Via Napoli’s claim to fame is the pizza. The restaurant imported three ovens as well as flour from the mother for authenticity which was nice. Apparently the meals are also ordered from Italy as it took about an hour and a half to get our meal. I would have been all right with the delay if our server visited more than once every thirty minutes and unintentionally thwarted my efforts to begin drinking heavily. When it arrived our meal was remarkably underwhelming. Darcy’s cheese pizza was fantastic but, having filled up on five gallons of Sprite, didn’t eat more than two bites. My pasta was forgettable and Laura’s Fungi pizza was reminiscent of Anna Nicole Smith just before she passed in that it was bland and flabby.

A small eternity after our meal we embarked on a larger eternity which paled in comparison to our efforts to leave the park. I would have given my left thumb to hire a rickshaw from Disney China to haul us back to our hotel but only because I’m right handed and there weren’t’ any rickshaws to be hired. The drunks had mostly left but had been replaced by hordes of young go getters, eager to stake out a space to view the fireworks and I thought, not for the first time, that it was well and good that I had never procured a conceal to carry a firearm permit.

We waited for a good forty five minutes before our bus turned up and, upon arriving at the Wilderness Lodge, fell promptly asleep at the stately hour of eight in the evening. If memory serves and just before I fell into a restful sleep the TV was on and Darcy was watching the movie Shrek. I woke some four hours later to find my daughter watching Fox News which was alarming for many reasons, not the least of which was the fact that I was still holding the remote. In retrospect and if I were of a paranoid frame of mind I would say that the change in channels was by design but I’m too tired to take potshots at Walt for his appalling political stances.

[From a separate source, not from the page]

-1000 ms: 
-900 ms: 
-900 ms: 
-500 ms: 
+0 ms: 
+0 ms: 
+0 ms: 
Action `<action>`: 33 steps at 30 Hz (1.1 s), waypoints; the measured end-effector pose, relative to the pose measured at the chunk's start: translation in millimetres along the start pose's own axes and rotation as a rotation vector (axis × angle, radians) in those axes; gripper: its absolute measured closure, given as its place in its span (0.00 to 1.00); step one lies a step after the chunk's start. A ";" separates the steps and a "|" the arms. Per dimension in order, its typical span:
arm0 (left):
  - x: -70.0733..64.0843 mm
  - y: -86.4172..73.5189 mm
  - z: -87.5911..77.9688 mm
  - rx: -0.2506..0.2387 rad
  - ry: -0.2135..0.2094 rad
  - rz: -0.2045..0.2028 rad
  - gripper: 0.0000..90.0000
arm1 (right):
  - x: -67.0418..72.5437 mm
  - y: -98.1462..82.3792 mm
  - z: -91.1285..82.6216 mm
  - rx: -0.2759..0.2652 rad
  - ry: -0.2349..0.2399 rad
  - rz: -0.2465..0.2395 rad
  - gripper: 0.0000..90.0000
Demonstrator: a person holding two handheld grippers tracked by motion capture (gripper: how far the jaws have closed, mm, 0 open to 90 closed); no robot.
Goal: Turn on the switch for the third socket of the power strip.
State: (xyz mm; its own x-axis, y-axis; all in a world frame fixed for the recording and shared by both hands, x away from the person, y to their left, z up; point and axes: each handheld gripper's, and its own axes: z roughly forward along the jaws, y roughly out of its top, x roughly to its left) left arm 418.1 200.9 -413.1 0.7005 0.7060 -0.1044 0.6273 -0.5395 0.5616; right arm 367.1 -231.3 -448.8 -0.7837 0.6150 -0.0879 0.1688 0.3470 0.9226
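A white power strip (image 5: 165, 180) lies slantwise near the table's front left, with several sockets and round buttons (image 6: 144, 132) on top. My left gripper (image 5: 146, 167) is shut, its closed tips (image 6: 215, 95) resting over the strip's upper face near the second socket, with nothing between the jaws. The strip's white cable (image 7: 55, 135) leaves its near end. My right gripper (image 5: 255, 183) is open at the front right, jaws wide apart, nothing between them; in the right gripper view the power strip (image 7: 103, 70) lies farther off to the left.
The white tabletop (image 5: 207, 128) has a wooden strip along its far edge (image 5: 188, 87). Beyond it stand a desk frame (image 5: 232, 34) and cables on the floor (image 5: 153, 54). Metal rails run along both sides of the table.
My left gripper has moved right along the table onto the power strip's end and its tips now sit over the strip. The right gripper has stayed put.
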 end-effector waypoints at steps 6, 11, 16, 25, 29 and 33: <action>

I turned off the television. Darcy protested briefly for a few seconds before snuggling up to her mother and conking out inside of two minutes. I spent the next three terrifying hours watching Fox News until I succumbed to sleep after having placed a pillow between my legs to thwart my daughter’s assaults on my genitalia and dreamed of a world in which teleportation was readily available to transport my family and I home.